COVID-19: Une gestion catastrophique et une détresse sociale qui s’amplifie

La gestion de la crise économique n’a pas donné les effets escomptés. La pauvreté s’accentue et des millions de Marocains perdent espoir face à la cherté de la vie .

La gestion de la crise sanitaire est catastrophique. Cette mauvaise gestion a fortement alourdi la crise économique qui s’en est suivie. Les scènes de manifestations, de grèves, de désobéissance civile, se sont multipliées ces derniers jours, face à une augmentation inquiétante du taux de chômage.

Le meilleur exemple est celui de El Kelaâ des Sraghna. La décision de fermer le souk de la région depuis mars dernier a lourdement impacté des centaines de marchands et de familles qui vivotent de ce souk. Face à cette détresse sociale, une grogne sans précédent a été observée dans cette ville de la région Marrakech-Safi, et des marches de protestation ont été organisées, parfois violentes. Ce qui a poussé finalement les autorités à ouvrir le fameux marché.

Mieux cibler les aides
Cette scène n’est pas sporadique. Toutes les régions et couches sociales sont concernées et les formes de protestation différent mais émergent petit à petit. Même les fonctionnaires n’en peuvent plus. Les agents de plusieurs municipalités de Rabat ont observé cette semaine une grève. Des médecins, personnels de santé, infirmiers et également des enseignants ont manifesté leur colère et indignation. Port d’un brassard, sit-in, grèves… Plusieurs actions syndicales ont été initiées par ces deux corps de métier, ces derniers jours et ne sont pas près de s’arrêter, comme nous le confirment plusieurs sources syndicales.

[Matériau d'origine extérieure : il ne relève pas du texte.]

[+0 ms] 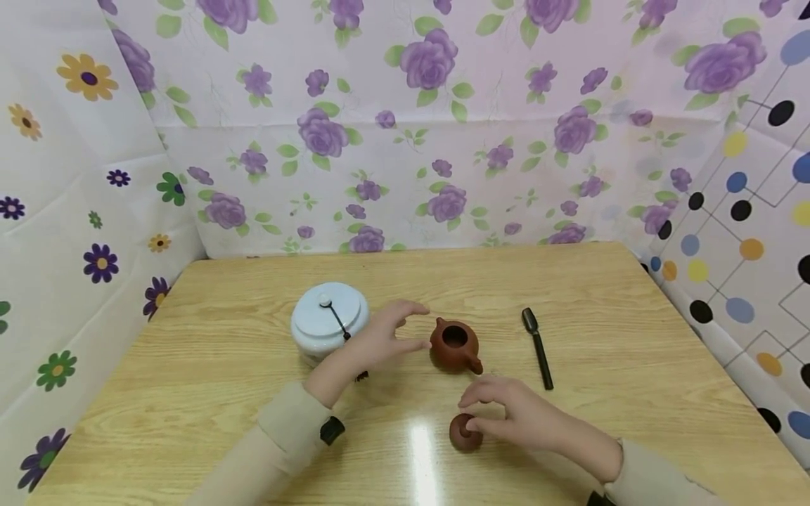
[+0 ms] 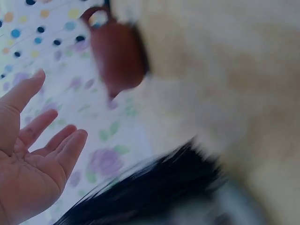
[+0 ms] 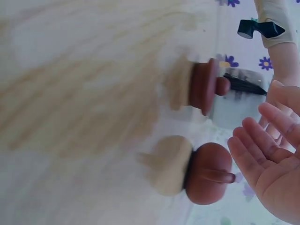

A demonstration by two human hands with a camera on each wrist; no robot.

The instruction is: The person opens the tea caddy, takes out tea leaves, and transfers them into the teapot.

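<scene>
A reddish-brown clay teapot [image 1: 453, 355] stands lidless on the table, its dark opening facing up and its handle toward the right hand. Its round lid [image 1: 465, 433], knob up, lies nearer the front edge. My left hand [image 1: 380, 339] hovers between the white lidded jar [image 1: 329, 320] and the teapot, fingers spread, holding nothing. Over the lid is my right hand [image 1: 522, 416], thumb by the knob in the head view. The right wrist view shows the lid [image 3: 202, 88] on the table with a gap between it and the loosely extended fingers [image 3: 246, 159].
A slim dark tool [image 1: 538, 348] with a scoop-like end lies right of the teapot. From the jar's knob hangs a black cord with a tassel [image 2: 150, 183], large in the left wrist view. Patterned cloth walls [image 1: 443, 190] bound the wooden table [image 1: 221, 393] at back and sides.
</scene>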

A Agadir, des employés licenciés par des opérateurs touristiques ont manifesté pendant plusieurs jours. Un secteur où des centaines de milliers familles vivotent depuis mars dernier. Plusieurs serveurs, barmans, gérants de bars et restaurants se sont convertis en vendeurs de cigarettes au détail.

La détresse sociale s’amplifie et beaucoup de Marocains perdent espoir. Plusieurs suicides ont eu lieu ces derniers mois. A Fnideq, un vendeur de produits de contrebande nous confie qu’un ami âgé de 60 ans s’est suicidé à cause de cette crise qui a touché toute la ville. Une région qui dépend principalement du tourisme et du commerce. Deux secteurs mis à mal par le Covid-19 mais aussi la fermeture du passage frontalier de Bab Sebta.

Le secteur de la location de voitures dénombre également plusieurs cas de suicide. Le malaise social et économique empire et les autorités s’entêtent à ne pas vouloir changer d’approche. Celle sécuritaire a démontré son inefficacité et les mesures restrictives sans accompagnement, suivi et soutien, ne peuvent que produire l’effet contraire. Au lieu de signer des contrats-programmes et des accords avec des fédérations patronales et confédérations sectorielles, dont plusieurs défendent leurs propres intérêts et excluent, sans scrupule, des métiers qui font pourtant partie de leur secteur, il faudrait mieux octroyer ces milliards de dirhams aux populations les plus nécessiteuses, et cibler les aides destinées au secteur privé et les contrôler tout en les conditionnant au maintien des emplois.